(This is a 3-part essay divided here into a total of 4 installments, with the first part divided into two)
By Michael Hoexter, Ph.D.
Attracting Popular Discontent
The basic structure of concentric circles of the discourse and ideological “space” of a political party or partisan organization, described in the foregoing could apply to almost any political party or for that matter any group with a relatively passionately held set of beliefs against which they believe others are opposed. Using this schematic diagram of a group, the specific role of “containment vessel for popular discontent” is more likely to be, in the now almost 50 year old neoliberal era, to be slated for a party like the Democratic Party or one of the Parties of the Socialist International, like the British Labour Party, the German SPD, the Australian Labour Party, etc.

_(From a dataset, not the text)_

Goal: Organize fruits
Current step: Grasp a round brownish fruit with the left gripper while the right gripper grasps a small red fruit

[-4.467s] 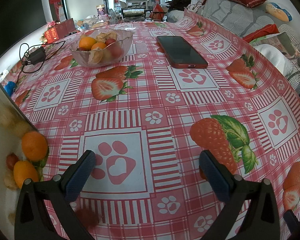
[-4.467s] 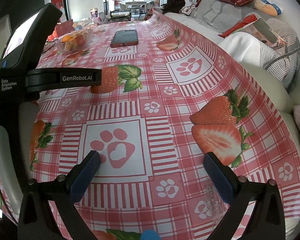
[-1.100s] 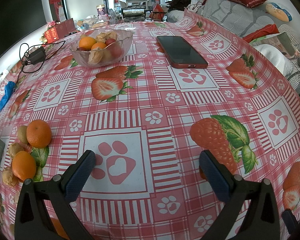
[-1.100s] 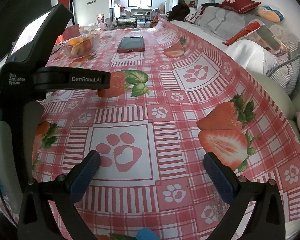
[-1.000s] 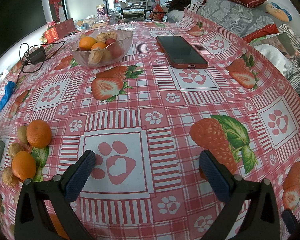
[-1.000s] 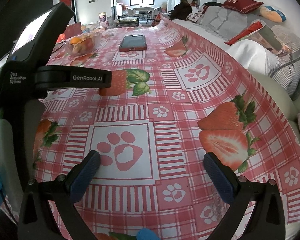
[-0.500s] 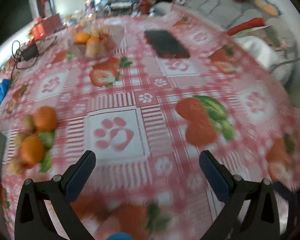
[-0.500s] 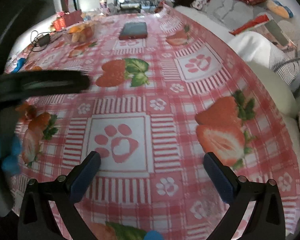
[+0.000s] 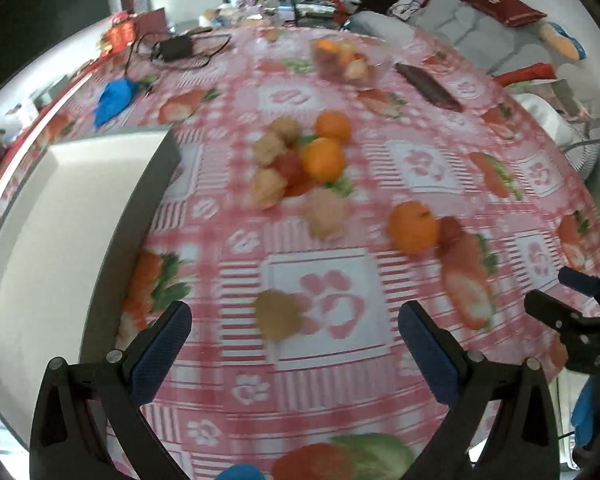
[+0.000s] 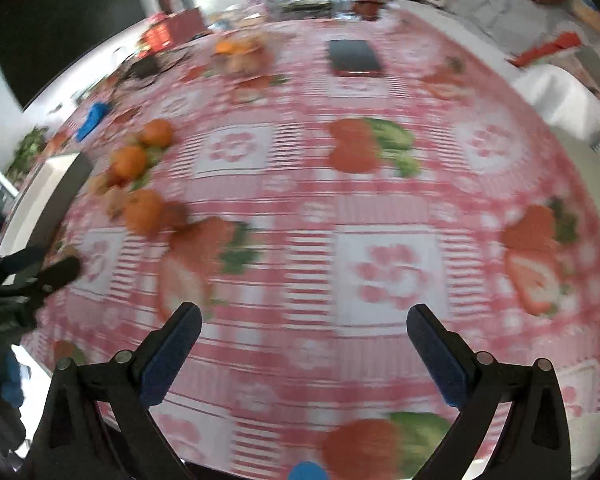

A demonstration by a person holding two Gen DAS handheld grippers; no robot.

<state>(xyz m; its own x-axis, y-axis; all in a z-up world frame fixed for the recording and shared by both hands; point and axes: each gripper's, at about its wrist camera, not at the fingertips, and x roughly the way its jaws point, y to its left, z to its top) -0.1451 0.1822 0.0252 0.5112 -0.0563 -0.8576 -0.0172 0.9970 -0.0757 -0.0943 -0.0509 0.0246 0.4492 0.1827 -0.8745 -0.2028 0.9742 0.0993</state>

On the other hand, when such center-left parties fail to attract popular discontent and they in agitating outside governing roles or acting in governing roles generate more popular discontent, other political actors, including center-right and far right political actors and movements, can capture popular discontent for their own purposes. Such was the case in 2016 in the United States, in Great Britain through the Brexit process with the emergence of UKIP and then the “Brexit Party”, the Northern League in Italy, the Alternative für Deutschland in Germany, the National Front in France, the BJP in India, etc. Less successfully or durably, other newer left of center parties like Syriza in Greece, Podemos in Spain, La France Insoumise, or various Green Parties have attempted to represent discontents at one point or another which the traditional parties of the Left have failed to address.